En déroute dans les sondages, Paul Martin devra livrer une solide performance afin de freiner la chute de son parti, estiment les analystes. En entrevue à la Presse canadienne, le vice-président de Léger Marketing, Christian Bourque, juge même que M. Martin jouera son siège de premier ministre lors des deux débats. Selon lui, la performance du chef libéral, tant en anglais qu'en français, sera déterminante sur l'issue du scrutin. Une perception populaire en faveur des autres chefs de parti, à l'issue des débats, ne fera qu'accélérer la tendance à laquelle on assiste présentement, croit Christian Bourque.

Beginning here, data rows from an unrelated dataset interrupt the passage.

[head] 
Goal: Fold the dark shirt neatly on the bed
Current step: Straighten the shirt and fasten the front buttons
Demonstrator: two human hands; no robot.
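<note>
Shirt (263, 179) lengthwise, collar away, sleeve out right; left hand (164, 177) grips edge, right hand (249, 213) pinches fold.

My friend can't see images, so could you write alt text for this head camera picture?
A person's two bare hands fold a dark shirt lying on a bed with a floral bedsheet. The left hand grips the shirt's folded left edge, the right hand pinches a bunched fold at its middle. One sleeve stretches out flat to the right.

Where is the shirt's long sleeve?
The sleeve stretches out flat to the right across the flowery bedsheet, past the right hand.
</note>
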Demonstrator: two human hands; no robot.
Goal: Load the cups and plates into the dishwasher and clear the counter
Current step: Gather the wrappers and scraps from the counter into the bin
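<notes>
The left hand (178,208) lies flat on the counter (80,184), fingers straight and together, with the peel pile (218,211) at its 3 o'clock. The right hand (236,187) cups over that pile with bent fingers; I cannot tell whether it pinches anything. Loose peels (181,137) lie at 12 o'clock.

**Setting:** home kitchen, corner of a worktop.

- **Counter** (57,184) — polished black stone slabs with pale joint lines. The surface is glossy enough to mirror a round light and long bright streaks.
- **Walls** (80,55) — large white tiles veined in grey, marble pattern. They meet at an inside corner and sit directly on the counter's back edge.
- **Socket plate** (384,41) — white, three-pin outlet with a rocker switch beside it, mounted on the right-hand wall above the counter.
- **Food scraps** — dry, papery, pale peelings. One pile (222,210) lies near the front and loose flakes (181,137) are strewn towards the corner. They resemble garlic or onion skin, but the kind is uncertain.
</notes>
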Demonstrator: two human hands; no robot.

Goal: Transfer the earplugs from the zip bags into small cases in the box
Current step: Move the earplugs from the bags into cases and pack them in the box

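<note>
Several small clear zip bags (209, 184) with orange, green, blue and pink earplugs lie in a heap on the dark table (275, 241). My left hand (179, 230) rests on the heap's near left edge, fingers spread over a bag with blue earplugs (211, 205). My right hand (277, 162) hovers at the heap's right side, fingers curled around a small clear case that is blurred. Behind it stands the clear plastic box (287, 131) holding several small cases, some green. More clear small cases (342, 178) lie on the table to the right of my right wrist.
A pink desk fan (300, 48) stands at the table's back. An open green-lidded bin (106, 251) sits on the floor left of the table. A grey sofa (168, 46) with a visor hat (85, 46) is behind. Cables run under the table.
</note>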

Les observateurs s'attendent à ce que Paul Martin continue ce soir à associer un vote pour le Bloc à l'élection d'un gouvernement conservateur et qu'il dénonce les intentions des conservateurs en matière financière et sociale, plus particulièrement au sujet de l'avortement, du bilinguisme et des dépenses militaires. Le premier ministre n'hésitera pas à être combatif face à Stephen Harper, à l'image des dernières publicités libérales, pense-t-on. Hier, après un déjeuner à Gatineau, Paul Martin a affirmé qu'il livrerait un message positif aux citoyens, plutôt que de tracer le portait sombre d'un Canada sous la gouverne conservatrice, comme il l'a fait au cours des dernières semaines.

Quant à Stephen Harper, il voudra profiter des débats pour mener encore plus loin l'élan qui le transporte depuis le début de la campagne. Chez les néo-démocrates, les analystes entrevoient que le débat de ce soir sera l'occasion pour Jack Layton de démontrer que, au Québec, il y a autre chose que les libéraux et le Bloc québécois.

Le débat en français, diffusé à compter de 20h sur les ondes de Radio-Canada et de TVA, sera animé par Jacques Moisan. Dans l'histoire canadienne, si le premier débat des chefs a eu lieu en 1968, ce n'est que depuis 1979 que l'exercice est systématiquement tenu.